Liverpool Sound and Vision Rating 9/10
There is a calming effect on the audience to which takes a sense of the pure soul in which to capture when they are on stage. Many have this quality, but it is in tandem with the exuberance of the immense, the industrial like performance which whips up a frenzy in the aisles and leaves the heart thumping, sometimes out of time with the message in the set.
To Garry Christian and the resounding passionate players that arrived on stage at Edinburgh’s Usher Hall, this calmness, the assured presence of a group in touch with their own place in the world would have been a blessing, a drive nonetheless born of greatness, but also one in which the simplicity of making each person sat in their seats feel as though they were special, that it was a privilege to be swept along on the groove and moments in between.

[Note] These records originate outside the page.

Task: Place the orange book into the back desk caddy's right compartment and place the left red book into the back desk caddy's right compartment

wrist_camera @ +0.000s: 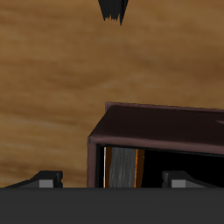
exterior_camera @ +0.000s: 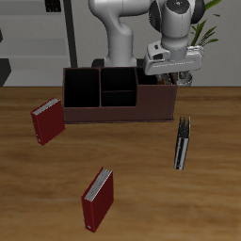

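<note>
Jaws of the robot's two-finger gripper (exterior_camera: 171, 77) stand apart and clamp nothing, hovering over the end section of the long, low reddish-brown desk caddy with a black inside (exterior_camera: 104, 113) that stands toward the back of the wooden bench (exterior_camera: 141, 188). In the wrist view the two grey fingertips (wrist_camera: 48, 179) show on either side of that caddy's corner, and a thin orange hardcover book with pale page edges (wrist_camera: 109, 166) stands upright inside the compartment below them, against its wall. In the exterior view the gripper hides that compartment.

Two dark red hardcover books with white page edges stand on the bench, well apart from each other. One red book (exterior_camera: 98, 200) is close to the bench's front edge, tilted. The other red book (exterior_camera: 47, 121) is farther back, near the caddy's opposite end. A thin black-and-grey book (exterior_camera: 182, 143) stands on edge just in front of the caddy end under the gripper.
</note>
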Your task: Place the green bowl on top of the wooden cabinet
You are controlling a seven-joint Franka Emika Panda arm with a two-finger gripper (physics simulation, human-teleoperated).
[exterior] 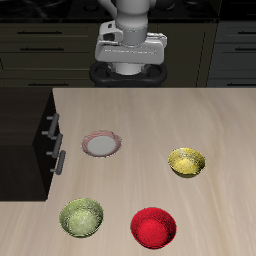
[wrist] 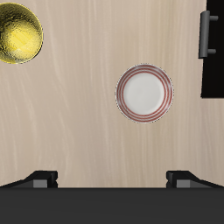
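Gripper [exterior: 130,70] hangs spread and empty, high at the table's back; green bowl [exterior: 81,218] lies far forward of it, seen only in the exterior view; cabinet [exterior: 25,140] off to one side; three bowls, one plate [wrist: 144,93].

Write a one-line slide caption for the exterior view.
Gripper hangs empty at the table's back; green bowl, red bowl, yellow bowl and plate sit beside the wooden cabinet.

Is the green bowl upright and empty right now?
Yes, the green bowl sits upright on the table, its mottled inside showing and nothing in it.
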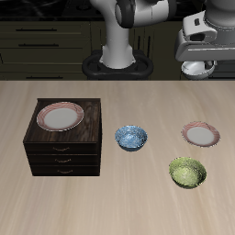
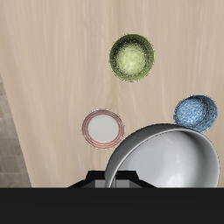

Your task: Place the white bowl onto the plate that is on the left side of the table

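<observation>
My gripper [image 1: 196, 61] is shut on the rim of the white bowl [image 1: 197, 68] and holds it high in the air, above the back of the table [image 1: 117, 202]. In the wrist view the white bowl [image 2: 171, 162] is close up, tilted, with its pale grey inside showing. The pink-rimmed plate on the left side of the table [image 1: 200, 135] lies flat below the gripper and nearer the front edge. It also shows in the wrist view [image 2: 103, 128], beside the held bowl's rim.
A green speckled bowl [image 1: 187, 172] [image 2: 131, 57] sits in front of that plate. A blue patterned bowl [image 1: 131, 138] [image 2: 195, 113] is near the table's middle. A dark wooden drawer cabinet [image 1: 64, 139] carries a second plate [image 1: 61, 116].
</observation>
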Controlling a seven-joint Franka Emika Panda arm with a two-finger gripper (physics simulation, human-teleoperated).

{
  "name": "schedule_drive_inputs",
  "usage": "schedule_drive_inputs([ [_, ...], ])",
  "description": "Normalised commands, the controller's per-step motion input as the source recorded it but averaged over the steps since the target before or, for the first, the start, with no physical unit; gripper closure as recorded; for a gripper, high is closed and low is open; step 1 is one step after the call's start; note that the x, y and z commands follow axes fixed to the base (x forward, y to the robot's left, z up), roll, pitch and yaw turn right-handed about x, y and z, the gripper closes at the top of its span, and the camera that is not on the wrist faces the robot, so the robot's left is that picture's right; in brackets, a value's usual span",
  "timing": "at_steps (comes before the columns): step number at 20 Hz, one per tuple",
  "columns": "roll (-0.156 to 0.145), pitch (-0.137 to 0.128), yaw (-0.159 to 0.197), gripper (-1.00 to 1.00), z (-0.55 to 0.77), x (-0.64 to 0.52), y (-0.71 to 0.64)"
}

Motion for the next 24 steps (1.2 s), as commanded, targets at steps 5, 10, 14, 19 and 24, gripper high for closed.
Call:
schedule_drive_inputs([
  [5,-0.028,-0.006,-0.014,1.00,0.04,-0.10,0.31],
  [10,-0.075,-0.036,0.023,1.00,-0.03,-0.15,0.18],
  [14,-0.024,-0.091,0.035,1.00,0.05,-0.23,0.06],
  [19,0.010,-0.058,0.025,1.00,-0.13,-0.19,0.11],
  [24,-0.003,-0.005,0.015,1.00,-0.17,-0.07,0.09],
])
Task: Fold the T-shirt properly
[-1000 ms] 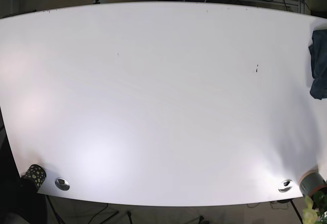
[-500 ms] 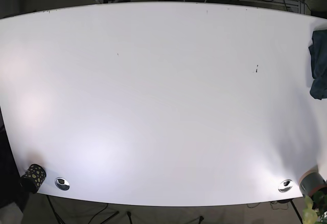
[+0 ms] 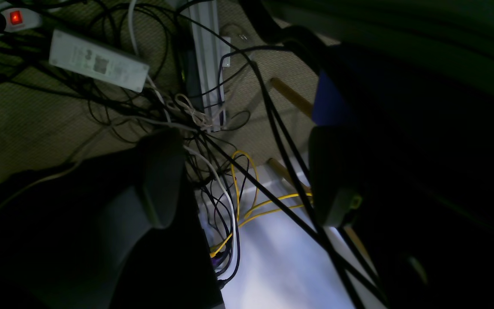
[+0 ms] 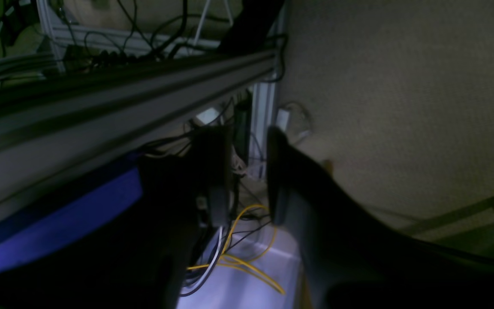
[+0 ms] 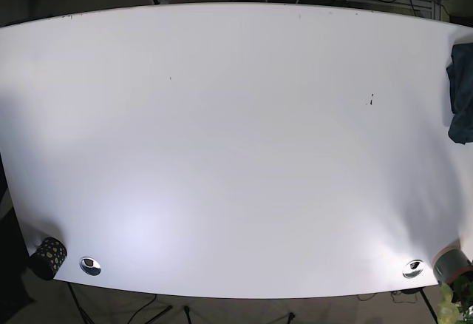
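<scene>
Currently T-shirt (image 5: 461,93) is seen bunched at table (image 5: 236,154) edge, base view's far right. Left claw (image 3: 247,176) spread wide, right claw (image 4: 247,176) slightly parted; nothing gripped, cables (image 3: 230,189) below.

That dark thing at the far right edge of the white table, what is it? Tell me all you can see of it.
It looks like the T-shirt, a dark blue-green cloth lying crumpled in soft folds on the white table at its right edge. Only part of it shows in the base view, since the picture's border cuts it off, so its full shape and size cannot be told. It rests on the tabletop, and no gripper touches it.
</scene>
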You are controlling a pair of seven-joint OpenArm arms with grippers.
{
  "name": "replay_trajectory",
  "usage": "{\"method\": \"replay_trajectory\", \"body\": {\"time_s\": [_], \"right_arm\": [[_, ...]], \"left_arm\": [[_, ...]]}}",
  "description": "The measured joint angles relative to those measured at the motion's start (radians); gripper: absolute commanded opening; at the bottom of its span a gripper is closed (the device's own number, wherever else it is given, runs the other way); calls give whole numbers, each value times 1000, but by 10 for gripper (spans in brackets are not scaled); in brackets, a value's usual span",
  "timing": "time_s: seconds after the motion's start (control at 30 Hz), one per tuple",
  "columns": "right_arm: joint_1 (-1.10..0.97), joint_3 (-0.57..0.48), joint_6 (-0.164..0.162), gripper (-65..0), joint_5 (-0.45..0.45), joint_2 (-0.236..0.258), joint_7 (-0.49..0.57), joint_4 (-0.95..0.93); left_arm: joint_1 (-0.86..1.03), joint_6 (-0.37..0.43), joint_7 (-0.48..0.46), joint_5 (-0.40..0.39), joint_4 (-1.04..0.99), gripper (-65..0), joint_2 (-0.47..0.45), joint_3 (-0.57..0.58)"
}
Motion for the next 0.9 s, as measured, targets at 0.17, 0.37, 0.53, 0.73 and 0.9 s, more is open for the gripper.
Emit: {"method": "replay_trajectory", "body": {"time_s": [0.17,0.37,0.53,0.73,0.9], "right_arm": [[-24,0,0,-525,0,0,3,3],[-81,0,0,-525,1,0,22,48],[-105,0,0,-525,0,0,24,88],[-111,3,0,-525,0,17,29,97],[-119,3,-3,-526,0,16,31,97]], "left_arm": [[41,3,5,6,79,-235,6,0],[92,36,2,-9,173,-235,15,4],[133,64,-6,-17,237,-235,21,6],[151,304,-54,-106,324,-235,-79,-17],[200,309,-77,-103,350,-235,-137,-17]]}}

This is Garry Christian’s great power, he puts people at such at ease that it is impossible to feel anything other than pleasure. Some find this and call it talent, others regrettably fake it, but some, a few are born with it and use it wisely; such is the grace of the band, that even in a short set as support to Belinda Carlisle, it is overwhelming, it is dominant, and it is beautiful.
A short set, but one of absolutes, and as Born Again opened the Saturday night in Scotland’s capital, and as the remains of Storm Otto lashed down on the ancient symbols of the city, so tracks and beliefs such as the heartfelt anger of Forgotten Town, Words, the impressive cover of Marvin Gaye’s Inner-City Blues (Make Me Wanna Holler), Ideal World, Hooverville (And They Promised Us The World), and Harvest For The World all played out, it must be noted that the fullness and immensity of time was framed, for that anger, that smoothness pf voice, the sheer insight captured by the band, is still as strong as it ever was…and peace in the soul was felt for a little while in ancient lit corridors and monuments dedicated to the past.
It may have been a short set, but glorious it was in its delivery, The Christians were, and always are, a joy to travel anywhere to see.